“From the parlor of my house I had a backstage, three-way view,” remembered Polly Adler. “I could look into the underworld, the half-world and the high.”

In Roaring Twenties New York City, when the nightclubs closed down, the in-crowd didn’t go home. Everyone went to Polly’s place, the “speakeasy with a harem” run by “The Female Al Capone,” as the newspapers dubbed her. Polly “Pearl” Adler (1900-1962) was a diminutive dynamo whose Manhattan brothels were more than oases of illicit sex, where men paid top-dollar for the company of her girls, they were also swinging salons where the culturati and high society partied with the elite of showbiz, politics and organized crime. Polly’s pals — luminaries like Joe DiMaggio, Frank Sinatra, Lucky Luciano, Duke Ellington, Dorothy Parker, Bugsy Siegel and Desi Arnaz – made the Jazz Age roar.
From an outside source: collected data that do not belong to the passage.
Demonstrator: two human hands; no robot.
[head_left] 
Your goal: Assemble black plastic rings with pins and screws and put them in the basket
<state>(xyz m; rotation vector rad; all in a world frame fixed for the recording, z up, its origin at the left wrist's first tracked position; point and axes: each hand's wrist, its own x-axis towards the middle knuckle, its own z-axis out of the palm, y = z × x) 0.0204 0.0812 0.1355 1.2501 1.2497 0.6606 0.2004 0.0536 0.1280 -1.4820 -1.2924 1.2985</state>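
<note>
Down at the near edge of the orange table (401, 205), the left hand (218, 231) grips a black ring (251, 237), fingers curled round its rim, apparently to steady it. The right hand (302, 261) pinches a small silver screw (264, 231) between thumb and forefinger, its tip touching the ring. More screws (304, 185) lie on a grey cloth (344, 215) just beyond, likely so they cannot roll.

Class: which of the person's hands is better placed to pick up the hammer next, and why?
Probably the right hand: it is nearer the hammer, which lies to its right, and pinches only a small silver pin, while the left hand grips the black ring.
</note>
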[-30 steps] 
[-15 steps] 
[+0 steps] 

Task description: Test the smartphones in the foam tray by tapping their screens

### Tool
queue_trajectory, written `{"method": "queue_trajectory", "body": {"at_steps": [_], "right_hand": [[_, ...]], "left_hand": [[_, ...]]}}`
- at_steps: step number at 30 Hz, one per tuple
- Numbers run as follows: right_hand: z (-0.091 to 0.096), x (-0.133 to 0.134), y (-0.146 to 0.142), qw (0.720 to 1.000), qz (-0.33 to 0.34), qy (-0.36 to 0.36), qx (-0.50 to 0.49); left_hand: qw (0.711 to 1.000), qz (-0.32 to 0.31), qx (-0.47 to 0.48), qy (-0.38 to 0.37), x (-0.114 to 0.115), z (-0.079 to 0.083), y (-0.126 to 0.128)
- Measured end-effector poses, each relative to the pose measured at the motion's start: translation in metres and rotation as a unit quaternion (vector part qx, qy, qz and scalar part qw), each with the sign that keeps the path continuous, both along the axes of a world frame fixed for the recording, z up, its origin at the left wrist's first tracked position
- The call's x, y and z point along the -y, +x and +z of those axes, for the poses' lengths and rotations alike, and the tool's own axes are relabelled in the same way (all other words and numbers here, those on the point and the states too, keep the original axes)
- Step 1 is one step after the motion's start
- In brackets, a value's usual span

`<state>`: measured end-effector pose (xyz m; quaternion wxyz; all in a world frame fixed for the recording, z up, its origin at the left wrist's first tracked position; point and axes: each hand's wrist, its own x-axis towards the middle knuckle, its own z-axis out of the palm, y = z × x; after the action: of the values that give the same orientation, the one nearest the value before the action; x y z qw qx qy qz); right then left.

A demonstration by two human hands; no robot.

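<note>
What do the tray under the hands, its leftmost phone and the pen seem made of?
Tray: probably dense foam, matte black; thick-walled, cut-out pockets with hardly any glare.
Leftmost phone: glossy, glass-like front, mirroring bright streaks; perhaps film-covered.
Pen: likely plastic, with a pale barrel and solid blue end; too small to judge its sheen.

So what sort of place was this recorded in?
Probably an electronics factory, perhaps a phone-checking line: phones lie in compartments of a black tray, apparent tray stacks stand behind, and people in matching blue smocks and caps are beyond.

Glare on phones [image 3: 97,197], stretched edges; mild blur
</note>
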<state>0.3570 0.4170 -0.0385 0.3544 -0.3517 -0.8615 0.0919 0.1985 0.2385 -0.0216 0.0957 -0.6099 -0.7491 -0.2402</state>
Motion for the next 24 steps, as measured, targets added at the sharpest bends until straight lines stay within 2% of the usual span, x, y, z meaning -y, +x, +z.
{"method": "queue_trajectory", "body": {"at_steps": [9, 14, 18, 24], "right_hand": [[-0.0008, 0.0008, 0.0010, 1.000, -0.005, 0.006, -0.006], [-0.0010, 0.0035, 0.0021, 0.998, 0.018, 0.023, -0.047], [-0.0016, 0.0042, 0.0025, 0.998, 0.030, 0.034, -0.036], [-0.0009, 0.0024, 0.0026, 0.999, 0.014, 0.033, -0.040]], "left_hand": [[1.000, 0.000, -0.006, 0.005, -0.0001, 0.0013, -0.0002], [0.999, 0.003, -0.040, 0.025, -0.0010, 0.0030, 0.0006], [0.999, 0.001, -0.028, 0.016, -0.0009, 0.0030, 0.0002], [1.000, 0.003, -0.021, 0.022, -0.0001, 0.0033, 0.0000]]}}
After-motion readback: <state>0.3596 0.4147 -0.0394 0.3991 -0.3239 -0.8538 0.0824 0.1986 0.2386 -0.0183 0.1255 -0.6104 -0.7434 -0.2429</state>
No one would’ve guessed that Pearl would become “the First Lady of the Underworld” when she arrived in America as a 13-year old Russian Jewish immigrant. But Polly’s life became a topsy-turvy Horatio Alger tale – a childhood that could be a story by Isaac Bashevis Singer, a wild ghetto adolescence out of a Henry Roth novel, blossoming into a glittering epic of parties and power worthy of F. Scott Fitzgerald. Then Polly wrote her own ending, penning a memoir that shocked the squares of the 1950s and sold over two million copies.
Applegate immerses the reader in Polly’s world and uses her rip-roaring life to unpack what made this era so corrupt, so glamorous and so transformational, showing how this riotous collision of high and low gave birth to modern American culture.